* _WHAT YOU ARE ASKED TO DO_
Check the records below line by line, and report how many lines include the string "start". No other words are needed.
━━━━━━━━━━━━━━━━
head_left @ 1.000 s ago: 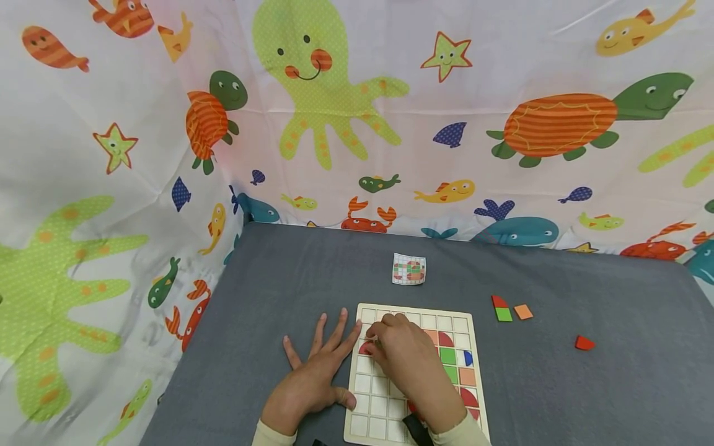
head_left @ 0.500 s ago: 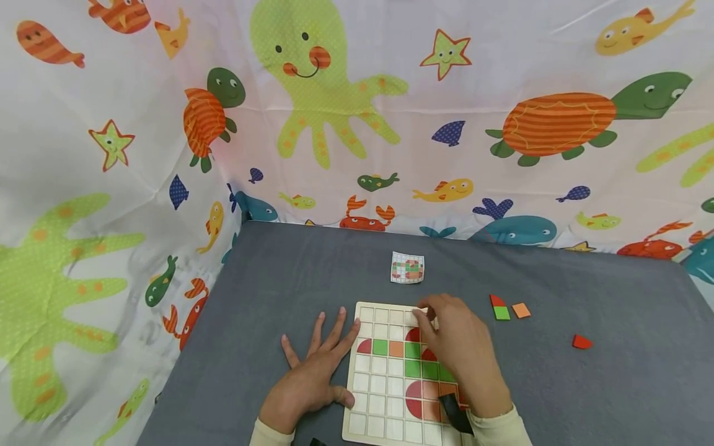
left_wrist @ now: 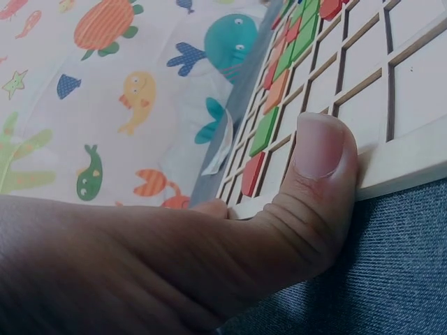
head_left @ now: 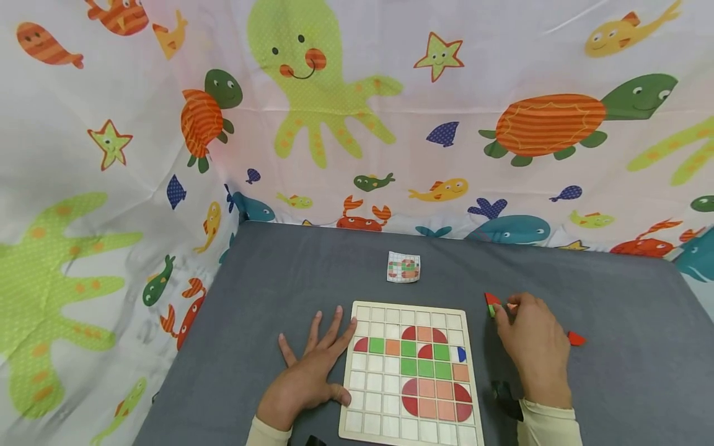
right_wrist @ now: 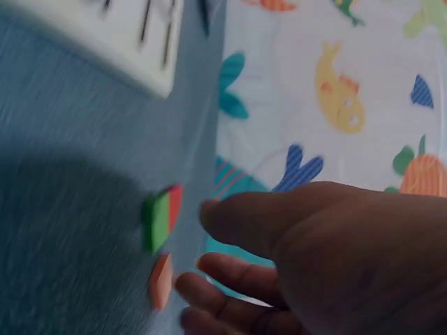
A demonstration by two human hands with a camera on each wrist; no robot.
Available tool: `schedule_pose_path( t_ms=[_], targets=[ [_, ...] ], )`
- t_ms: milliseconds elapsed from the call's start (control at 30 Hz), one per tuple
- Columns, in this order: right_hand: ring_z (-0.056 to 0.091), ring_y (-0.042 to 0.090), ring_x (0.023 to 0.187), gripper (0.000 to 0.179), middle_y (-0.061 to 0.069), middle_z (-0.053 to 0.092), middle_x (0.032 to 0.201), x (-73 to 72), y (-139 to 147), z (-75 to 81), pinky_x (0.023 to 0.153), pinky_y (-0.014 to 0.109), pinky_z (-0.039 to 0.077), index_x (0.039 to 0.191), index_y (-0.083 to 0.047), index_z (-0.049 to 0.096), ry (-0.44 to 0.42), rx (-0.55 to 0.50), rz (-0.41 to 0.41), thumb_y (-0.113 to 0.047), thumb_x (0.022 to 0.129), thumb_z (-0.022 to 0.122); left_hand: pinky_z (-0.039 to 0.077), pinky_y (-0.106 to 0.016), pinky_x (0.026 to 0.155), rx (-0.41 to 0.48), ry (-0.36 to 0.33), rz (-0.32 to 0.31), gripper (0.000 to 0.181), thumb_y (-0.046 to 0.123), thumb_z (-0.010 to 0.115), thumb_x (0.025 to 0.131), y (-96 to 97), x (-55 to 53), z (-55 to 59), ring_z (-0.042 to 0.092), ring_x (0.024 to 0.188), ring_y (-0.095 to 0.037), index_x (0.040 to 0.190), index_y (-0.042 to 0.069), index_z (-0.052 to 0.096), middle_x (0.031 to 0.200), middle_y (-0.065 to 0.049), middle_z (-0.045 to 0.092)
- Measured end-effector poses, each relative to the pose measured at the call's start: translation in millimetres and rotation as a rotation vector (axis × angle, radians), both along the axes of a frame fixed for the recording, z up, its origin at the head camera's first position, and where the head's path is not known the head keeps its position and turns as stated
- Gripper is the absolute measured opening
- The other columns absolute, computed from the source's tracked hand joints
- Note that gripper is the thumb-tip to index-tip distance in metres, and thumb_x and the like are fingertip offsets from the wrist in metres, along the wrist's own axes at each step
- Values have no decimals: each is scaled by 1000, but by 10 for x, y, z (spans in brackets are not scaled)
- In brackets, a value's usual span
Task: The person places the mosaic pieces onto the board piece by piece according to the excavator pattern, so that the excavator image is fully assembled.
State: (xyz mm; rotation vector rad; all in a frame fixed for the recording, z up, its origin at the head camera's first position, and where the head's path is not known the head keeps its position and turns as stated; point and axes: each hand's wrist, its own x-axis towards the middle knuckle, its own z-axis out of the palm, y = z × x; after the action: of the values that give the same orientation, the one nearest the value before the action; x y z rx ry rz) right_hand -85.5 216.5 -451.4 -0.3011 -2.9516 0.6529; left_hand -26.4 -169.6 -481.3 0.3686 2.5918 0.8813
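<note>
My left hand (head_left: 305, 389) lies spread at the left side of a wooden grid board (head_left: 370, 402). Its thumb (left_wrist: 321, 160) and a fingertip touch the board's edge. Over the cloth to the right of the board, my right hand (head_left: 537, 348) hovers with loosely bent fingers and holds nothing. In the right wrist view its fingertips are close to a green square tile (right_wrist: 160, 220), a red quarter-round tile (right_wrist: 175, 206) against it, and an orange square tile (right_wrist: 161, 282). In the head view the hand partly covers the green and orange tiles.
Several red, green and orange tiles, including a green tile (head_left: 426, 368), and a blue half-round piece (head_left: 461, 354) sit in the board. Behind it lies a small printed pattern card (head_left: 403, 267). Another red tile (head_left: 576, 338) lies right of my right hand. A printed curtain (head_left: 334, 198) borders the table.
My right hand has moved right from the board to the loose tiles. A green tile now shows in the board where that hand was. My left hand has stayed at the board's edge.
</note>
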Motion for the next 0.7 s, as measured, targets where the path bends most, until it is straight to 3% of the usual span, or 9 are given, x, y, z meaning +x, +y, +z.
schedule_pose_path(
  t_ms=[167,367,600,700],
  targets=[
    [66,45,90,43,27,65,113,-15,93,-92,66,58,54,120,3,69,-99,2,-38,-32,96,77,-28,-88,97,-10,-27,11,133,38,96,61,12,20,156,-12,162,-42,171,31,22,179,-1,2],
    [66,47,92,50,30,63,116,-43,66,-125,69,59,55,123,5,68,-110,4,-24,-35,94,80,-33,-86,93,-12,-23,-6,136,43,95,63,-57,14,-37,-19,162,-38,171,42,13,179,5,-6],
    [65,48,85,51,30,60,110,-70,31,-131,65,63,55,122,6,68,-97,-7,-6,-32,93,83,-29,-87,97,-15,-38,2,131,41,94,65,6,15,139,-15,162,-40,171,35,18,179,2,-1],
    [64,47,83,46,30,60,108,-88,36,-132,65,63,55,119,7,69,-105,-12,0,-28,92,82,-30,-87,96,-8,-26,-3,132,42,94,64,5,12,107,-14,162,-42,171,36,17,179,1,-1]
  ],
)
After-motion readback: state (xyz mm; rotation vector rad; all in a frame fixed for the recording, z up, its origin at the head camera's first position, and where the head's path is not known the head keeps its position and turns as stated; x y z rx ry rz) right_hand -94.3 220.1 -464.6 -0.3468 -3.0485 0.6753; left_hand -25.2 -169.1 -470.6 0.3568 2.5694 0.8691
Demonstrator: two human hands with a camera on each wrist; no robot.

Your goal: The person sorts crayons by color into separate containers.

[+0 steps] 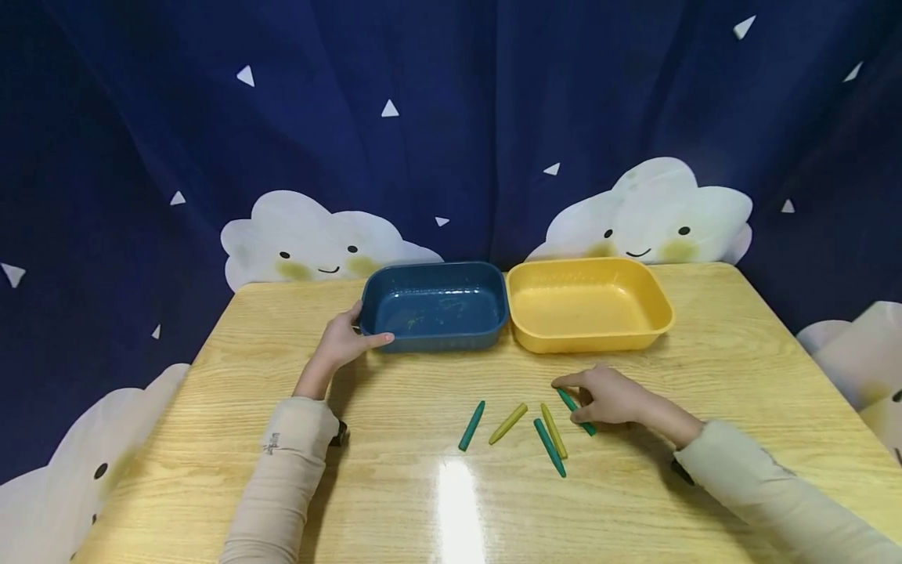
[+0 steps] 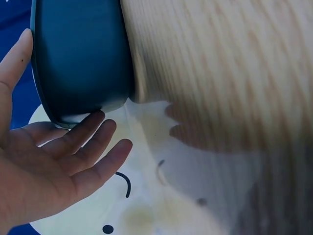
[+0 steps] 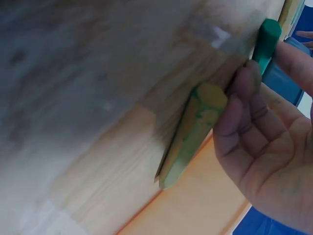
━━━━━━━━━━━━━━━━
* _YOUR SOLUTION_
2